PROBLEM STATEMENT
Your answer must be an exact transcription of every record.

§ §

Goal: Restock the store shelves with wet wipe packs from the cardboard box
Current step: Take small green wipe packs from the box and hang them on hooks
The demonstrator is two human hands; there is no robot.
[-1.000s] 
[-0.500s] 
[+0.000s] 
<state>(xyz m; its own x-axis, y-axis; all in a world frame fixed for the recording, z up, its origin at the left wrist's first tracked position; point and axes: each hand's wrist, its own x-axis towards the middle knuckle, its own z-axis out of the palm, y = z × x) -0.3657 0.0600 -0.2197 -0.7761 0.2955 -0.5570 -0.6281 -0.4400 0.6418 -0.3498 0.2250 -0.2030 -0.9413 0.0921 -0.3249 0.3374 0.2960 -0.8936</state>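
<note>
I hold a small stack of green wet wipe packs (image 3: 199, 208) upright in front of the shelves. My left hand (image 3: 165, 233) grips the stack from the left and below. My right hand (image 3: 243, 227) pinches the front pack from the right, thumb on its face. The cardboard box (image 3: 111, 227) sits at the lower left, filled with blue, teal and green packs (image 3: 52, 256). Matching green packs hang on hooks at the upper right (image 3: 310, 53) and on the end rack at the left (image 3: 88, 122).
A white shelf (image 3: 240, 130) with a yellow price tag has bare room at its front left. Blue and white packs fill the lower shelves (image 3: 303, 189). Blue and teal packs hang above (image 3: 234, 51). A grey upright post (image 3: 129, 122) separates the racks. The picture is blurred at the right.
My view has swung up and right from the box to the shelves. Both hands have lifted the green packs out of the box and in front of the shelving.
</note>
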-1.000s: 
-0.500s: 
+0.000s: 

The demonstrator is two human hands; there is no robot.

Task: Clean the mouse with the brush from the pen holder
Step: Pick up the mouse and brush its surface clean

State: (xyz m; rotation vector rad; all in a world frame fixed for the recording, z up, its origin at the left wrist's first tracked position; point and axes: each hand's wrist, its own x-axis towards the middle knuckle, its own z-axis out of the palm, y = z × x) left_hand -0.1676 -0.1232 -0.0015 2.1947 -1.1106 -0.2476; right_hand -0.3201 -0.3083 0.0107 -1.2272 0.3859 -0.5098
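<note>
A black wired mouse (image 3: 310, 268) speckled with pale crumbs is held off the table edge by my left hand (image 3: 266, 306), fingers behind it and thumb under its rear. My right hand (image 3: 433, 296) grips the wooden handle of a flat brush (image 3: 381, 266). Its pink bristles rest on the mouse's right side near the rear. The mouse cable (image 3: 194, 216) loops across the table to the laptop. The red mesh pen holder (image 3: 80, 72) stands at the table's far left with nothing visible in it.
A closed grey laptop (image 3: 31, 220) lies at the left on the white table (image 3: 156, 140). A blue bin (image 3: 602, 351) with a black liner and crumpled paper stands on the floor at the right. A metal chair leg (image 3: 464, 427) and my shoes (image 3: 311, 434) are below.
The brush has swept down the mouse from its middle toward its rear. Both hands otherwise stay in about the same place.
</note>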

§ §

RESULT BELOW
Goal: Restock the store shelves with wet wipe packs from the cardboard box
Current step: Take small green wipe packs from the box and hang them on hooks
The demonstrator is two human hands; there is no robot.
[-1.000s] 
[-0.500s] 
[+0.000s] 
<state>(xyz m; its own x-axis, y-axis; all in a world frame fixed for the recording, z up, its origin at the left wrist's first tracked position; point and axes: each hand's wrist, its own x-axis towards the middle knuckle, its own z-axis out of the palm, y = z × x) -0.3657 0.0600 -0.2197 -0.7761 0.2955 -0.5570 -0.6281 -0.4400 0.6418 -0.3498 0.2250 -0.2030 -0.9413 0.0921 -0.3249 0.3374 0.2960 -0.8936</state>
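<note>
I hold a small stack of green wet wipe packs (image 3: 199, 208) upright in front of the shelves. My left hand (image 3: 165, 233) grips the stack from the left and below. My right hand (image 3: 243, 227) pinches the front pack from the right, thumb on its face. The cardboard box (image 3: 111, 227) sits at the lower left, filled with blue, teal and green packs (image 3: 52, 256). Matching green packs hang on hooks at the upper right (image 3: 310, 53) and on the end rack at the left (image 3: 88, 122).
A white shelf (image 3: 240, 130) with a yellow price tag has bare room at its front left. Blue and white packs fill the lower shelves (image 3: 303, 189). Blue and teal packs hang above (image 3: 234, 51). A grey upright post (image 3: 129, 122) separates the racks. The picture is blurred at the right.
My view has swung up and right from the box to the shelves. Both hands have lifted the green packs out of the box and in front of the shelving.
</note>
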-1.000s: 
-0.500s: 
+0.000s: 

The demonstrator is two human hands; there is no robot.

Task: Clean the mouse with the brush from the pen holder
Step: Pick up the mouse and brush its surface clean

State: (xyz m; rotation vector rad; all in a world frame fixed for the recording, z up, its origin at the left wrist's first tracked position; point and axes: each hand's wrist, its own x-axis towards the middle knuckle, its own z-axis out of the palm, y = z × x) left_hand -0.1676 -0.1232 -0.0015 2.1947 -1.1106 -0.2476; right_hand -0.3201 -0.3083 0.0107 -1.2272 0.3859 -0.5098
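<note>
A black wired mouse (image 3: 310, 268) speckled with pale crumbs is held off the table edge by my left hand (image 3: 266, 306), fingers behind it and thumb under its rear. My right hand (image 3: 433, 296) grips the wooden handle of a flat brush (image 3: 381, 266). Its pink bristles rest on the mouse's right side near the rear. The mouse cable (image 3: 194, 216) loops across the table to the laptop. The red mesh pen holder (image 3: 80, 72) stands at the table's far left with nothing visible in it.
A closed grey laptop (image 3: 31, 220) lies at the left on the white table (image 3: 156, 140). A blue bin (image 3: 602, 351) with a black liner and crumpled paper stands on the floor at the right. A metal chair leg (image 3: 464, 427) and my shoes (image 3: 311, 434) are below.
The brush has swept down the mouse from its middle toward its rear. Both hands otherwise stay in about the same place.
</note>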

Nothing further is required of this output.